This weekend Lois and I decamped 12 miles west to stay in a cottage in a small village in the Park which we’ve visited many times before. Practically speaking, for getting to the fells, it is not much more convenient, if at all. Slightly shorter distances on windy country roads replace a longer distance on the main Park artery. The cottage has little heating or hot water and there’s no possibility of a lengthy bath after a walk. Nevertheless, the qualitative difference between being based on the edge of a housing estate on the edge of a town (both pleasant enough) and being in an altogether more beautiful, rural setting is profound.

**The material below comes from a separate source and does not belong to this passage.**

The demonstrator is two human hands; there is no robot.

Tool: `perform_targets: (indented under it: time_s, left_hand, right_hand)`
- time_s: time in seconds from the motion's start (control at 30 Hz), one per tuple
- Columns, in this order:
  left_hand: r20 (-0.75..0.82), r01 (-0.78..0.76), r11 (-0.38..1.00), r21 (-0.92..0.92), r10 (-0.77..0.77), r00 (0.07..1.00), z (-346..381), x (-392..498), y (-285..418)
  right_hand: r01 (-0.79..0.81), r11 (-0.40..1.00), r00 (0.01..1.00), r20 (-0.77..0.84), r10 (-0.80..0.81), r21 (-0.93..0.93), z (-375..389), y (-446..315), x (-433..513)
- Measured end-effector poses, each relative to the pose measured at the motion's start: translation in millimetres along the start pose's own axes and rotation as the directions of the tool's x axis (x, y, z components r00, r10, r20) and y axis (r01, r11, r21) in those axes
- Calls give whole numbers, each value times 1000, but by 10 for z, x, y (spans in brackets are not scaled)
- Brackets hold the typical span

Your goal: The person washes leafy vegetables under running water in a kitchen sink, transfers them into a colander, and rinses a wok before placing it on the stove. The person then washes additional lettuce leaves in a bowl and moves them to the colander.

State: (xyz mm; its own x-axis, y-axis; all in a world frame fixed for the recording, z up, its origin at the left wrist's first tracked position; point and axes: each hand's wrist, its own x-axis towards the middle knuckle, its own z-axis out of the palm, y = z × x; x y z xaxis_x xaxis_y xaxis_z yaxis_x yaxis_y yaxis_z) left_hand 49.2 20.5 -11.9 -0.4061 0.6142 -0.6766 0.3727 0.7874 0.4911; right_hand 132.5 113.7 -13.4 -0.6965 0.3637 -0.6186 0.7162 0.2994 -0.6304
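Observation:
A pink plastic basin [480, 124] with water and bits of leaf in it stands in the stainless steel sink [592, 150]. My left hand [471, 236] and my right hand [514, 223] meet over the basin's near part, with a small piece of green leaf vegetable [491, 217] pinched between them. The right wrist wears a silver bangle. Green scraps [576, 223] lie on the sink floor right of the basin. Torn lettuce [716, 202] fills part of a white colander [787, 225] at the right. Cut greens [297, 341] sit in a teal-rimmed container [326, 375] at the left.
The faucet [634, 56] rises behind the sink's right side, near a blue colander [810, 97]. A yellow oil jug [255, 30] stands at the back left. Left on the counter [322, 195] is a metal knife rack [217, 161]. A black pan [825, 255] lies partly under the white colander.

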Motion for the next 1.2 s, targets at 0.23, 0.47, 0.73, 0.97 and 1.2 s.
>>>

But, like the pleasure of hill walking in general, this is not something about which I can write usefully here. It is a strange aporia in analytic philosophy. Even the philosophy that can usefully be called a ‘philosophy of nature’, such as McDowell’s, does not even begin to address what a different aesthetic response to nature or a more primitive embedding in it might be like.
There is, indeed, an analytic version of philosophy of aesthetics. I have, for example, just ordered an interesting but expensive collection on conceptual art (Goldie, P. and Schellekens, E. (eds) (2007) Philosophy and Conceptual Art, Oxford: OUP). But the problems raised do not seem to go deep enough in the tradition of logical analysis and without, eg, a Kantian notion that aesthetic judgement is a clue to something metaphysically deeper and darker, analytic aesthetics seem a mere backwater.
Of course the other pleasure I gain in relocating even a mere 12 miles might simply be escaping my computer: another sense in which philosophy doesn’t reach into the Park.